The Ridgecrest earthquakes shook Californians both physically and metaphorically. After about two decades with no major quakes, it’s a wakeup call that we need to be prepared. Here in Kern County there’s another fault even closer to Bakersfield, that has recently begun to move. Scientists believe it was triggered by the Ridgecrest quakes.
17’s Maddie Janssen took a trip to a part of the Garlock fault zone where the quakes have been centered recently. It’s about 77 miles from Bakersfield in the Mojave desert. The Garlock fault zone makes up the northern edge of the Mojave and for the first time since scientists have been gathering data on it, it’s begun to move.

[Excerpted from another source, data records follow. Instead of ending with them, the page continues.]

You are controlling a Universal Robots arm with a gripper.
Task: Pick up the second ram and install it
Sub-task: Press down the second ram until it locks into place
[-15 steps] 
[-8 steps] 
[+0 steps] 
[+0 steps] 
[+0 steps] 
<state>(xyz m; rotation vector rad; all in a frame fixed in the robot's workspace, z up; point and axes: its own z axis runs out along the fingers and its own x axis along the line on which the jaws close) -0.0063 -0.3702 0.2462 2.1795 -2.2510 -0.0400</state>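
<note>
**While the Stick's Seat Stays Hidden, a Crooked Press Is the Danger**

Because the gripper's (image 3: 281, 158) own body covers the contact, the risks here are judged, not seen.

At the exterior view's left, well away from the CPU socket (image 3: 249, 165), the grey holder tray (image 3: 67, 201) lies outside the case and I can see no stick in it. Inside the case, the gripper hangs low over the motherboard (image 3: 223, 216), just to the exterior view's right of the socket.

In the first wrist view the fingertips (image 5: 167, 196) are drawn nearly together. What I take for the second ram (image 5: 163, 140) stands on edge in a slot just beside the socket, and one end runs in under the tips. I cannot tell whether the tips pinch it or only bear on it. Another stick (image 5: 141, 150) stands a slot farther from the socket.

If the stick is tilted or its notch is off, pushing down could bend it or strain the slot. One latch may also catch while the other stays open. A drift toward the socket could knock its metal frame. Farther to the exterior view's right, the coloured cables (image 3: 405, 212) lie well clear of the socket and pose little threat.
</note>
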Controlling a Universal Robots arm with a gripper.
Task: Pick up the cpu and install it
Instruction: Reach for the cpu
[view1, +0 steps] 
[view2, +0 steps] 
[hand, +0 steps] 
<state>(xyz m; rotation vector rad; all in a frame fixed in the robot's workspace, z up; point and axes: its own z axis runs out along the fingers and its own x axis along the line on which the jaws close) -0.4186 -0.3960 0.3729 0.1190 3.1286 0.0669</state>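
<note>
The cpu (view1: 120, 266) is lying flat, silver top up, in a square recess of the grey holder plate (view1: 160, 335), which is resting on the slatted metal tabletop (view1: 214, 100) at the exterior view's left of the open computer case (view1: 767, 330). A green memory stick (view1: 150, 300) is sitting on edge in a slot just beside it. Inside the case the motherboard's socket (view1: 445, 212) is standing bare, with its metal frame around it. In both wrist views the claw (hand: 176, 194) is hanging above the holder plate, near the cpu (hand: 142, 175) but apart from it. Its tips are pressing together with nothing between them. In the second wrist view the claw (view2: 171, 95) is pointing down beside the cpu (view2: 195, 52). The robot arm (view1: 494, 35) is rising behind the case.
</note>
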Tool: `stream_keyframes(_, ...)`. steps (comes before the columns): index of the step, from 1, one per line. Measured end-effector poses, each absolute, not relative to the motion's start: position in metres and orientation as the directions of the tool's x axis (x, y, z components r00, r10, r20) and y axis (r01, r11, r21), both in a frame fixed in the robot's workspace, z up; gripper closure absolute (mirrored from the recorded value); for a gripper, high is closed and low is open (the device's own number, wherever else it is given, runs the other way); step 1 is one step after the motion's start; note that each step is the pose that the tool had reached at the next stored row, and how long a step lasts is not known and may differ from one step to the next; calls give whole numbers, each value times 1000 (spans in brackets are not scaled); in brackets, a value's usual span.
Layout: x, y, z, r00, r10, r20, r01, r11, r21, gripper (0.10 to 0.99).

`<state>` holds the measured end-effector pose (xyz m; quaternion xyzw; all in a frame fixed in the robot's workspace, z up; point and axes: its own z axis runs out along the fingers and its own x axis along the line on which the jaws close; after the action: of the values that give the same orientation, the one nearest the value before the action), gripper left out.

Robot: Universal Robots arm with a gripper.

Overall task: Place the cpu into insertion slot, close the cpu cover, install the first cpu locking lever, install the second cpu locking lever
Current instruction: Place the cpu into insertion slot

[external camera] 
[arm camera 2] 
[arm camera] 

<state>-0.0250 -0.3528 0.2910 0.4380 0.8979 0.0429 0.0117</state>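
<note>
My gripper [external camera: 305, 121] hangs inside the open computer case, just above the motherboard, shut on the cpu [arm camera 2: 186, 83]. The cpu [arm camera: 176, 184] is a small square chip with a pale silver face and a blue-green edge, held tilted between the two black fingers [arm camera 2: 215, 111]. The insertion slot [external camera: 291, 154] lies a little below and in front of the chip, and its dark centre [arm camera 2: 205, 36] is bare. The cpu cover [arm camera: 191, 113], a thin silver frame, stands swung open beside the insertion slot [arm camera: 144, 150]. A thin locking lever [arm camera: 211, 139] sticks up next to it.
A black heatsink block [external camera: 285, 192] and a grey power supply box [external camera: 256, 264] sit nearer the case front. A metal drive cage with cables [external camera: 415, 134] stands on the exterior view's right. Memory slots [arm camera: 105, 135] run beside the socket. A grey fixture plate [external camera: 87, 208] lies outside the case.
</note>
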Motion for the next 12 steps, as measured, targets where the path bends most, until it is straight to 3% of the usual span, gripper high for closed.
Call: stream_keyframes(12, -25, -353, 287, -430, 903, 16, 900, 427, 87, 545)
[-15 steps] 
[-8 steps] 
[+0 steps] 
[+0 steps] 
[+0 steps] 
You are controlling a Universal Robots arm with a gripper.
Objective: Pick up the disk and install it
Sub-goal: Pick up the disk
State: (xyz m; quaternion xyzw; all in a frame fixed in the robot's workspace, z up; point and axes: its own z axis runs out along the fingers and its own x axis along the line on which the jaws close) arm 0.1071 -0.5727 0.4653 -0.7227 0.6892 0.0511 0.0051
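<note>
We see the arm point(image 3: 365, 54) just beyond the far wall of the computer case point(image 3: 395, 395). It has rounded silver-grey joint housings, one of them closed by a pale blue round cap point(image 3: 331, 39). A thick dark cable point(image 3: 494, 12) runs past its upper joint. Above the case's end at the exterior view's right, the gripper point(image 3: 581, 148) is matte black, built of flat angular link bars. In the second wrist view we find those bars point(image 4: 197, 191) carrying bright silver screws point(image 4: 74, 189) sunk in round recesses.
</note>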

“The Garlock fault is the border between the Sierras and the Mojave and all these different regions. It’s a really interesting fault, and I don’t know that we really understand what’s going on with it yet.” Geologist and Seismologist Emily Fisher talks with enthusiasm about the Garlock.
It stretches 160 miles and runs parallel to the much smaller White Wolf fault that caused the 1952 earthquakes.
The Garlock borders communities like Mojave, Tehahcpai and Frazier Park, and dead ends into the San Andreas fault.
“Where it steps over is where we have seen a handful of earthquakes since Ridgecrest last year,” says Fisher. Those quakes have been small, nothing bigger than a magnitude 3.2.
They’re significant for one reason: “We haven’t seen motion on the Garlock fault in human history. I will say that human history, and as long as we have been recording, is not that long for a fault.”
Fisher says the last large quake on along the Garlock was probably several hundred years ago. But that doesn’t necessarily mean something big is coming in our lifetime. “It’s accurate to say, ‘yeah it might be past due,’ but then it could wait for 300 years.”
Scientists say the Garlock is capable of of producing a magnitude 8.0 temblor, but Fisher says that’s a worst case scenario. “It sounds really scary and it is possible, but it is unlikely, it is improbable. A lot of those calculations, you go through and say, well the fault is this long and if the whole thing ruptured at the same time, it could be this big. Usually they don’t rupture along the whole length of them, usually they’re not the big one.”
If the Garlock ruptured in a sizable quake, the communities that could be most affected would be Mojave, Johannesburg, Tehachapi and Frazier Park; they lie right along the fault zone. Bakersfield would certainly feel the shaking. And the Isabella dam could also be of concern. Fisher says that’s the first thing local officials would likely be checking on.
Fisher says it’s really hard to draw any conclusions from the recent movement along the Garlock, except to say that we should all be prepared now.